Perkembangan sistem kurs valuta asing di Indonesia telah mengalami 3
(tiga) periode sebagai berikut:
1) Tahun 1970-1978 Indonesia menganut sistem kurs tetap (fixed exchange
ratesystem). Pada sistem nilai tukar tetap, nilai tukar rupiah terhadap mata uang
lain ditentukan pada nilai tertentu.
2) Tahun 1978-Juli 1997 Indonesia menganut sistem kurs mengambang terkendali
(managed floating exchange rate system). Sistem kurs ini digunakan untuk
mencipatakan kurs rupiah yang realistis dan meningkatkan kepercayaan
masyarakat terhadap rupiah, sehingga dapat menciptakan kestabilan moneter.
3) Tahun 1997-sekarang. Indonesia menganut sistem nilai tukar mengambang
bebas (free floating exchange rate system). Sistem ini digunakan untuk
menstabilkan nilai tukar rupiah dan menyelamatkan cadangan devisa yang
tersedia.
35
2.1.6.1 Hubungan Kurs Valuta Asing dengan Ekspor
Dalam sistem kurs mengambang, depresiasi maupun apresiasi nilai mata
uang akan mengakibatkan perubahan ke atas ekspor maupun impor.
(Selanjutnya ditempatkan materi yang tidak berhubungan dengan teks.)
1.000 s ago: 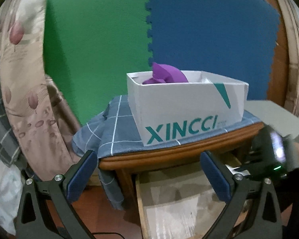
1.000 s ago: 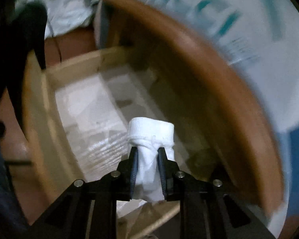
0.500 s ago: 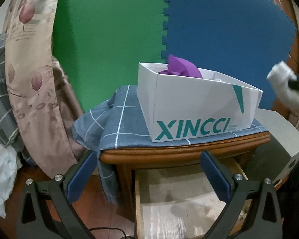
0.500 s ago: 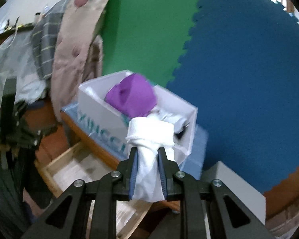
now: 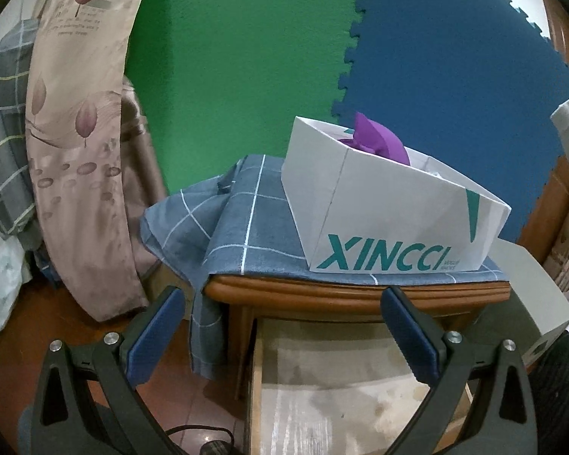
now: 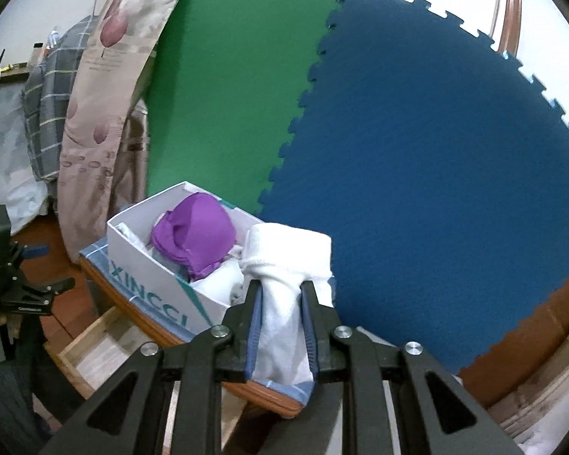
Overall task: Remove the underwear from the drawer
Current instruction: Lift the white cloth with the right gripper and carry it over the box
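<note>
Lifted out of the drawer [image 6: 95,345], white underwear [image 6: 284,261] sits clamped in the right gripper [image 6: 282,326], box [image 6: 148,261] at 9 o'clock; left gripper [image 5: 280,333] gapes empty.

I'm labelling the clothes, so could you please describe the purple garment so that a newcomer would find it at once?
Find the wooden bedside table covered by a blue checked cloth. On it stands an open white box with teal lettering. The purple garment is heaped at the top of that box, the only purple piece among white ones.

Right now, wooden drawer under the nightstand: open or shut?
Open: the wooden drawer juts out below the nightstand top, its pale lined floor showing.
</note>
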A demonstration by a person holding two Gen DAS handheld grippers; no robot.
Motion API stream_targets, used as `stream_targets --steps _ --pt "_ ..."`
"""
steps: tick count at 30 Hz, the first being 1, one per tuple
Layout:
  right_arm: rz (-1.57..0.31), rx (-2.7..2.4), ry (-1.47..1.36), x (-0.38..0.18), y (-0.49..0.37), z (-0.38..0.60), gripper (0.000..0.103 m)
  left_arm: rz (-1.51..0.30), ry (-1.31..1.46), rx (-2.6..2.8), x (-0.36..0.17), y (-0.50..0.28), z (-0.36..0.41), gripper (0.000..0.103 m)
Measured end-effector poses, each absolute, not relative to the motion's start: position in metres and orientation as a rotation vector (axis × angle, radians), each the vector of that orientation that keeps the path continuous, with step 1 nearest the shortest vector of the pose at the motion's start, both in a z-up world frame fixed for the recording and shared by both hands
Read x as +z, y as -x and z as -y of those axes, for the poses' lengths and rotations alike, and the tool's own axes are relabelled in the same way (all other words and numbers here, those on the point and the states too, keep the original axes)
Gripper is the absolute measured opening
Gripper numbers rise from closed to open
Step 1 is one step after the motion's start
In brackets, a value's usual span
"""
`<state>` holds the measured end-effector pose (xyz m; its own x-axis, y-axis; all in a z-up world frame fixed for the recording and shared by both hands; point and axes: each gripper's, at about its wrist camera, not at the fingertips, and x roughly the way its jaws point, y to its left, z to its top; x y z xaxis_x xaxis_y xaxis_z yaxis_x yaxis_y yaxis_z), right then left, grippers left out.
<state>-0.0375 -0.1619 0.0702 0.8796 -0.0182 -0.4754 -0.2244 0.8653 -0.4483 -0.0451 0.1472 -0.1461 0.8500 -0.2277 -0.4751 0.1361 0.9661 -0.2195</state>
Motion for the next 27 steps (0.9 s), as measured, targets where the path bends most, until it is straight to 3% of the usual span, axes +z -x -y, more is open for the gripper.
stream_targets --steps 27 --pt "-0.42 0.073 0.506 0.098 0.024 0.147 0.02 -0.535 0.219 -0.186 -0.148 0.044 -0.15 0.102"
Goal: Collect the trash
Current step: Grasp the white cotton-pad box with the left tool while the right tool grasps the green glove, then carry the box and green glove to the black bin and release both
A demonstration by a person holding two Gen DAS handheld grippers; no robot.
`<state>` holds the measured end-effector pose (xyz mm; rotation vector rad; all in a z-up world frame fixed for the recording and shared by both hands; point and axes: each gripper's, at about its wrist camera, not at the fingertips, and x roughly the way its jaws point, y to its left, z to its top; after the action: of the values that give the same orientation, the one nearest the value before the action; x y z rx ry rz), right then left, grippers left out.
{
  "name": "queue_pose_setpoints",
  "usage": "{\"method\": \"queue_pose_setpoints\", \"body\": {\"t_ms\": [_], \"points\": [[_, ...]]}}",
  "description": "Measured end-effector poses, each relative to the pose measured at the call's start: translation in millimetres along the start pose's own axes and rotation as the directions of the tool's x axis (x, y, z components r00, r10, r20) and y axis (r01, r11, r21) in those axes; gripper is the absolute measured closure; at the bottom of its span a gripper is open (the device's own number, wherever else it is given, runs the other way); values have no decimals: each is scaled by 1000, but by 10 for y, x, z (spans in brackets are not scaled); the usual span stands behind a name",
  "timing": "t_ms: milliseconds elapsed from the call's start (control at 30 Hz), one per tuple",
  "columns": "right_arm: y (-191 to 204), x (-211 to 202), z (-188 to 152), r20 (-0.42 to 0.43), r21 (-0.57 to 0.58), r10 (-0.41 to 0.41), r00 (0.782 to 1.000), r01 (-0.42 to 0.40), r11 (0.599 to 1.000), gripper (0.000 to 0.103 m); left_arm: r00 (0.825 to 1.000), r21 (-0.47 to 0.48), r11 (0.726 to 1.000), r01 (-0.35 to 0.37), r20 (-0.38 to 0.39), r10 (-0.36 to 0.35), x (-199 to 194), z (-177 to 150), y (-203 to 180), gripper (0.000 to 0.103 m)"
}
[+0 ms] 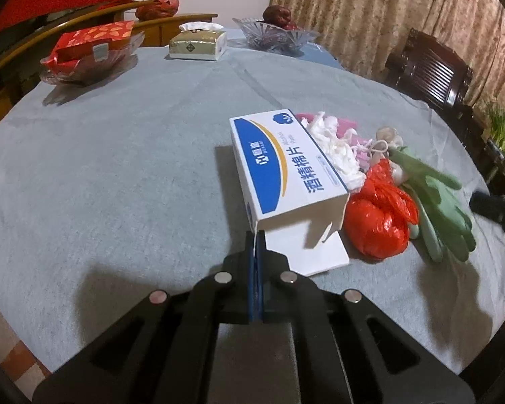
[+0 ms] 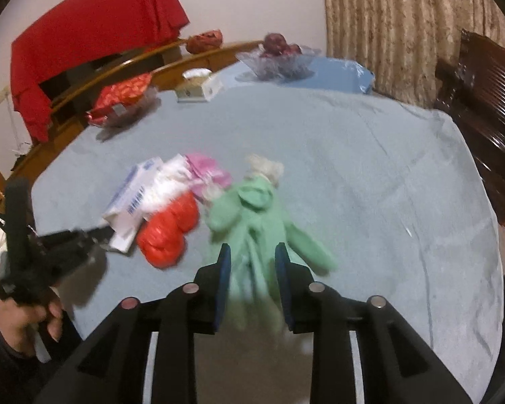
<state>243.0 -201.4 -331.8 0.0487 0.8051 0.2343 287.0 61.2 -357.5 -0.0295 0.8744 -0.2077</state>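
Left wrist view: the left gripper (image 1: pixel 256 235) is pinched tight on a flap of the blue-and-white cardboard box (image 1: pixel 288 165) at frame centre. Right gripper (image 2: pixel 252 252) stands apart around the blurred pale green rubber glove (image 2: pixel 252 215), lower centre.

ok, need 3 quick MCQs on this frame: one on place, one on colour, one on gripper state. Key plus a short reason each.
1. What lies directly right of the white-and-blue box, at its near end?
A. red plastic bag
B. tissue pack
C. glass bowl

2. What colour are the gloves?
A. yellow
B. black
C. green

3. How does the left gripper stand?
A. wide open over bare cloth
B. shut on the box's flap
C. out of view

Key: 1 A, the red plastic bag sits against the box's right side. 2 C, both views show them green. 3 B, its pads pinch the thin flap edge.
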Motion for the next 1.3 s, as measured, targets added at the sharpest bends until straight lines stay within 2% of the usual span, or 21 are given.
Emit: {"method": "queue_pose_setpoints", "body": {"t_ms": [67, 167, 267, 333, 367, 400, 467, 733, 967, 1300], "points": [[79, 63, 68, 1, -13, 8, 1000, -8, 1000, 73, 1000, 8, 1000, -6, 2, 6, 6, 1, -16, 94], [150, 170, 125, -6, -31, 17, 1000, -17, 999, 73, 1000, -1, 1000, -13, 5, 13, 30, 7, -9, 75], [196, 326, 159, -28, -43, 15, 1000, -16, 999, 72, 1000, -15, 1000, -13, 3, 13, 81, 28, 17, 74], [207, 393, 172, -32, -47, 9, 999, -10, 999, 73, 1000, -18, 1000, -5, 5, 5, 103, 47, 30, 77], [214, 404, 180, -30, -51, 5, 1000, -6, 999, 79, 1000, -19, 1000, 7, 3, -7, 109, 57, 34, 92], [223, 403, 187, -29, -56, 3, 1000, -4, 998, 88, 1000, -15, 1000, 4, 1, -4, 111, 57, 30, 100], [224, 358, 191, -12, -64, 1, 1000, -1, 998, 93, 1000, -12, 1000, 3, 12, -3, 84, 57, 21, 102], [149, 35, 218, 35, -58, 5, 999, -3, 998, 96, 996, 4, 1000, -1, 89, 1, -281, 55, -82, 103], [-16, -444, 288, 95, -31, 4, 995, -1, 1000, 96, 990, -20, 1000, 6, 140, -3, -665, 128, -185, 103], [-340, -967, 194, 141, 10, -39, 989, 38, 999, 96, 989, 49, 998, 47, 136, -53, -925, 56, -794, 103]]}}
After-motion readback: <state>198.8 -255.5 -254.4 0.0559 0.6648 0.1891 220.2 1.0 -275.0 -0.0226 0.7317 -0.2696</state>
Jika kurs
mengalami depresiasi yaitu nilai mata uang dalam negeri menurun dan berarti
mata uang asing bertambah tinggi kursnya (harganya), akan menyebabkan ekspor
meningkat dan impor cenderung menurun.Hubungan kurs valuta asing dengan
nilai ekspor dapat dijelaskan dengan konsep teori penawaran dimana penawaran
adalah ekspor dari negara yang bersangkutan sedangkan harga yang dimaksud
dalam hal ini adalah kurs valuta asing. Jadi kurs valuta asing mempunyai
hubungan yang searah dengan volume ekspor. Apabila nilai kurs (dollar Amerika
Serikat) meningkat, maka volume ekspor juga akan meningkat (Sukirno,
2000:319).
2.2 Rumusan Hipotesis
Berdasarkan pokok permasalahan dengan didukung teori-teori yang
relevan, maka penulis mencoba mengemukakan hipotesis yang akan dijadikan
acuan dalam memecahkan pokok permasalahan penelitian ini dapat di rumuskan
sebagai berikut:
1.
Diduga bahwa tingkat suku bunga kredit, kurs valuta asing, dan tingkat inflasi
secara serempak berpengaruh signifikan terhadap nilai ekspor kerajinan
kerang Provinsi Bali periode 1996-2014.
36
2.
Diduga bahwa tingkat suku bunga kredit berpengaruh negatif terhadap
volume ekspor kerajinan kerang Provinsi Bali periode 1996-2014,diduga
bahwa kurs valuta asing dan tingkat inflasi berpengaruh positifsignifikan
terhadap nilai ekspor kerajinan kerang Provinsi Bali periode 1996-2014.